PDQ Issues

Issue Number	3481
Summary	Modify Publishing Program
Created	2012-02-22 11:43:27
Issue Type	Improvement
Submitted By	Englisch, Volker (NIH/NCI) [C]
Assigned To	Englisch, Volker (NIH/NCI) [C]
Status	Closed
Resolved	2012-05-11 15:53:12
Resolution	Fixed
Path	/home/bkline/backups/jira/ocecdr/issue.107809

Description

BZISSUE::5176
BZDATETIME::2012-02-22 11:43:27
BZCREATOR::Volker Englisch
BZASSIGNEE::Volker Englisch
BZQACONTACT::Margaret Beckwith

In the past six months the publishing process frequently fails without any error message or indication of what the problem may be.

Need to investigate and possibly fix this problem.

Comment entered 2012-02-22 13:02:26 by Englisch, Volker (NIH/NCI) [C]

BZDATETIME::2012-02-22 13:02:26
BZCOMMENTOR::Volker Englisch
BZCOMMENT::1

After checking the log files for the publishing jobs we identified that for the past 5 or 6 publishing failures the failure always occurred while processing the Media/Audio documents. The audio documents are very small files and require little processing. We are publishing around 1,000 documents per minute for audio files (around 17 docs/sec) while other document types run at around 1-4 docs/sec.
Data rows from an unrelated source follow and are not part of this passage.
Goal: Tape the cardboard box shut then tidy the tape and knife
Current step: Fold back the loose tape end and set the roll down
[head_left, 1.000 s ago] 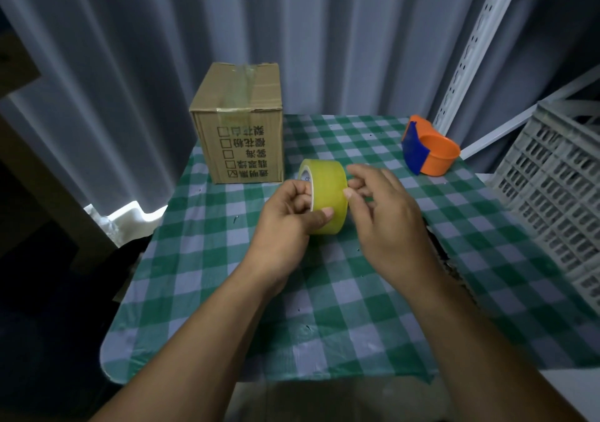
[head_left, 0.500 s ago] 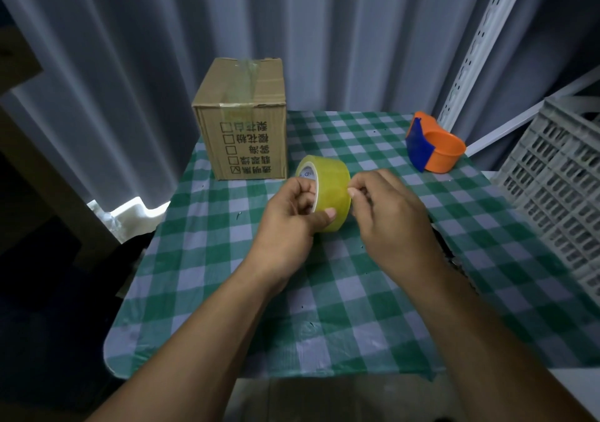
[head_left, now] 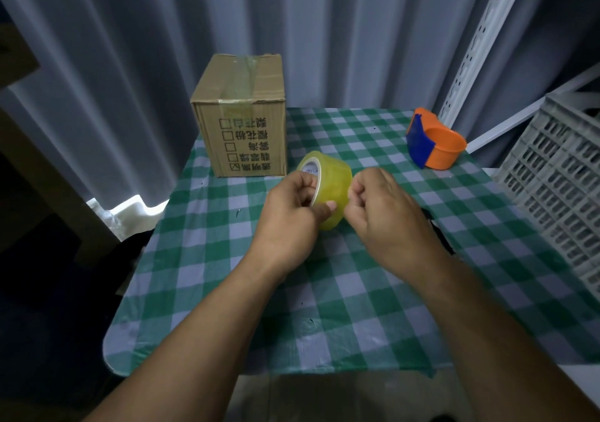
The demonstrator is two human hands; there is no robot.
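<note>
A yellow tape roll (head_left: 332, 178) is held above the middle of the table. My left hand (head_left: 293, 217) grips it through the core, thumb on its outer face. My right hand (head_left: 386, 217) has curled fingers and pinches at the roll's right side. The cardboard box (head_left: 242, 119) stands at the table's far left corner, its flaps closed, with a strip of clear tape along the top seam and printed text on the front. An orange and blue tape cutter (head_left: 433, 144) sits at the far right. No knife is visible.
A green and white checked cloth (head_left: 324, 308) covers the small table. A grey plastic crate (head_left: 558, 175) stands off the right edge. A white slotted rail (head_left: 477, 42) leans at the back right. Grey curtains hang behind.
My right hand's fingers have curled from flat on the roll into a pinch at its right edge. Both hands and the roll have barely shifted.
</note>
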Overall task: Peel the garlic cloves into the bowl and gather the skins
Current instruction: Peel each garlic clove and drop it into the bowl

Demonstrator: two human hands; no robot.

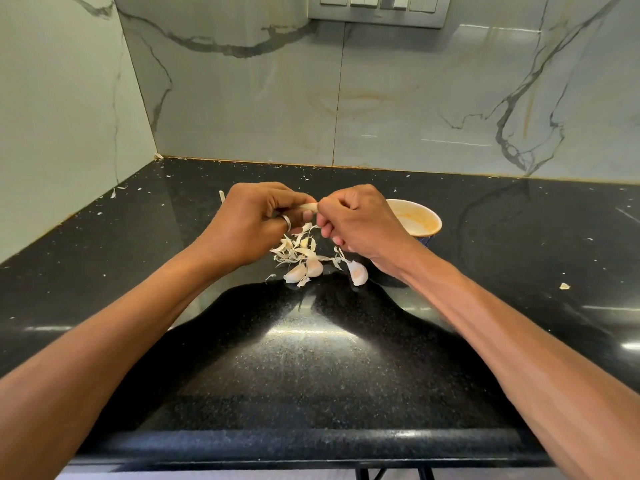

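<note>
A pale garlic clove (309, 206) is held above the black countertop (311, 358) between both hands. My left hand (249, 223), with a ring on one finger, grips its left end. My right hand (356, 223) pinches its right tip, fingers curled. Below the hands lies a loose pile of papery skins (294, 249). Unpeeled cloves lie at the pile's near edge: two together (304, 270) and one apart to the right (358, 271). A cream bowl (417, 220) with a blue outside stands just right of my right hand, partly hidden by my wrist.
Small skin flakes are scattered over the countertop, one larger scrap at the right (564, 286) and a strip behind my left hand (221, 196). Marble walls close the back and left. A switch panel (377, 8) is on the back wall.
</note>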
We did have similar processing problems in the past when we tried to insert documents into a SQL table (pub_proc_doc_work) and we were able to resolve that issue by "slowing down" the system.

I've implemented the same approach for this problem:
The assumption is that the system can handle more than 1000 documents per minute. (It hasn't been tested how many more.)
The process has been modified to check after every 250 documents if the rate of documents processed per second is above or below a certain threshold, which is currently set to 5 docs/sec. Once this threshold is reached, processing will pause for 15 seconds before it continues (for a given thread).
Given that we're running the publishing job with 2 threads we will never process more than 1,000 documents within a minute without "taking a break" of 15 seconds for the system to catch up.

I have this implemented and tested on MAHLER as part of
cdrpub.py

I'm currently running a test job on FRANCK (because there are very few audio files on MAHLER).
Unfortunately, only running these changes successfully on BACH will tell us for sure if our assumption for the failures is correct but we'll certainly ensure that I haven't broken anything.

Comment entered 2012-02-24 17:21:16 by Englisch, Volker (NIH/NCI) [C]

BZDATETIME::2012-02-24 17:21:16
BZCOMMENTOR::Volker Englisch
BZCOMMENT::2

My test publishing jobs on MAHLER and FRANCK finished successfully. The following program has been copied to BACH:
cdrpub.py - R10334

I will monitor the publishing job for a few weeks before closing this issue.

Comment entered 2012-02-27 10:22:01 by Englisch, Volker (NIH/NCI) [C]

BZDATETIME::2012-02-27 10:22:01
BZCOMMENTOR::Volker Englisch
BZCOMMENT::3

The changes to the program caused Friday's publishing job to finish 20 minutes later than usual. However, the publishing job did finish. :-)
Obviously, at this point it is unclear if the change to the program was responsible for the publishing job to finish successfully or not. Only time will tell.

Comment entered 2012-03-15 17:00:45 by Englisch, Volker (NIH/NCI) [C]

BZDATETIME::2012-03-15 17:00:45
BZCOMMENTOR::Volker Englisch
BZCOMMENT::4

The publishing job finished without problems the past three weeks. It appears we solved the problem.

Closing issue.

Comment entered 2012-04-16 15:12:22 by Englisch, Volker (NIH/NCI) [C]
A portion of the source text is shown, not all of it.